Baroness Stedman, Phyllis Adams, politician: born Peterborough, July 14, 1916; died June 8, 1996
BARONESS Stedman, a junior minister in the Callaghan Government, was one of the first peers to leave the Labour Party for the SDP, which she led in the Lords from 1988 to 1991.
Phyllis Adams was born in Peterborough, where her father was an iron moulder. Educated at Peterborough Grammar School, she became a librarian in the town until the war. In 1942, she became a group officer in the National Fire Service, and went on to serve on its benevolent fund and to speak about it in the Lords.

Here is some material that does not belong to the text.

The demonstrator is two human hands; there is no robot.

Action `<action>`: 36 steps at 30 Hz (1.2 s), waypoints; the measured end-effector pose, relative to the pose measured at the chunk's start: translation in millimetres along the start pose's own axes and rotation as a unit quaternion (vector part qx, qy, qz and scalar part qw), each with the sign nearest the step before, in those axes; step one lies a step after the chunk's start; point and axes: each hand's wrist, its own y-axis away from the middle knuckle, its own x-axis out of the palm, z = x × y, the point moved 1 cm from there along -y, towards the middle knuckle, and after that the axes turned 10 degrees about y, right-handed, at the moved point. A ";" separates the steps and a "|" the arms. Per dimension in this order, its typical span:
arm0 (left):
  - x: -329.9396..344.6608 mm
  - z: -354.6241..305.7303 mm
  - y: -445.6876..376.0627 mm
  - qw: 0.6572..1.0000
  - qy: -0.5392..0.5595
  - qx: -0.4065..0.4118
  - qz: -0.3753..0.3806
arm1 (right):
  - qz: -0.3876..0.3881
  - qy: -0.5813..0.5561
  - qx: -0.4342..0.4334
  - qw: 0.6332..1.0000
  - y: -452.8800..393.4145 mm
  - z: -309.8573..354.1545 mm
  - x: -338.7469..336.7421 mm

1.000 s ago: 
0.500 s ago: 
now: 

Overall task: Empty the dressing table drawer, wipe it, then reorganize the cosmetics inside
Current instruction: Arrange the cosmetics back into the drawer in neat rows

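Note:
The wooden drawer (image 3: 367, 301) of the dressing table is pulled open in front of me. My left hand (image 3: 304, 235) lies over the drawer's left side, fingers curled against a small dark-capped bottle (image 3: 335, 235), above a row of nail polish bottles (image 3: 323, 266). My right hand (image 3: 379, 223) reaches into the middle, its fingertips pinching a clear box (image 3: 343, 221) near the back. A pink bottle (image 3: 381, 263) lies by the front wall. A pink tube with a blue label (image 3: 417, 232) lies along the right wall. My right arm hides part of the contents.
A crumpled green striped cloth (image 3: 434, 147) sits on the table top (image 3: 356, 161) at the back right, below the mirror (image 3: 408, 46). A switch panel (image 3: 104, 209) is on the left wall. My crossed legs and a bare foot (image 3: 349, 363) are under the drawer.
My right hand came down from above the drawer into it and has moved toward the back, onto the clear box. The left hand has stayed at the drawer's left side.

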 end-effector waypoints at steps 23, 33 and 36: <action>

She had married Henry Stedman, a rose grower, in 1941, with whose business she was closely associated. They exhibited regularly at the Chelsea Flower Show.
In 1946, in the first post-war elections, she was elected county councillor for the Soke of Peterborough and spent the next 35 years in local government politics. In 1965, she was elected to Huntingdon and Cambridge County Council, and from 1974 she sat on Cambridgeshire County Council. She was made a life peer in 1974 at the same time as Marcia Williams, Harold Wilson's personal and political secretary.
A Gaitskellite, she was a loyal Labour party worker until, disillusioned by the drift leftwards, she joined the SDP.
In the 1951 general election, she stood for Labour in Hampstead, but had to withdraw due to ill health. Although her own ambitions to become an MP were not to be fulfilled, she worked hard to get others elected, notably in the 1966 election when, as Labour agent, she forced seven recounts in Peterborough for the candidate, Michael Ward. He had lost by three votes.
Once in the Lords, she was rapidly given a job, serving as a Government whip. From 1975 to 1979, she was the front bench spokesman on Transport, the Environment and Trade, proving very efficient. Her reward was a job as Under Secretary for the Environment, but the fall of the Callaghan government meant she only held it for a few months. In Opposition from 1979-81, she was spokesman on local government, the environment, New Towns and transport.
After she joined the SDP, she served as a whip, Chief Whip and finally leader because, in 1988, she refused to go with the other SDP peers, led by Lord Jenkins of Hillhead, to the Social Democrats. She led the 24 SDP peers who also refused to make the transition for three years.
Her husband died in 1989. They had no children.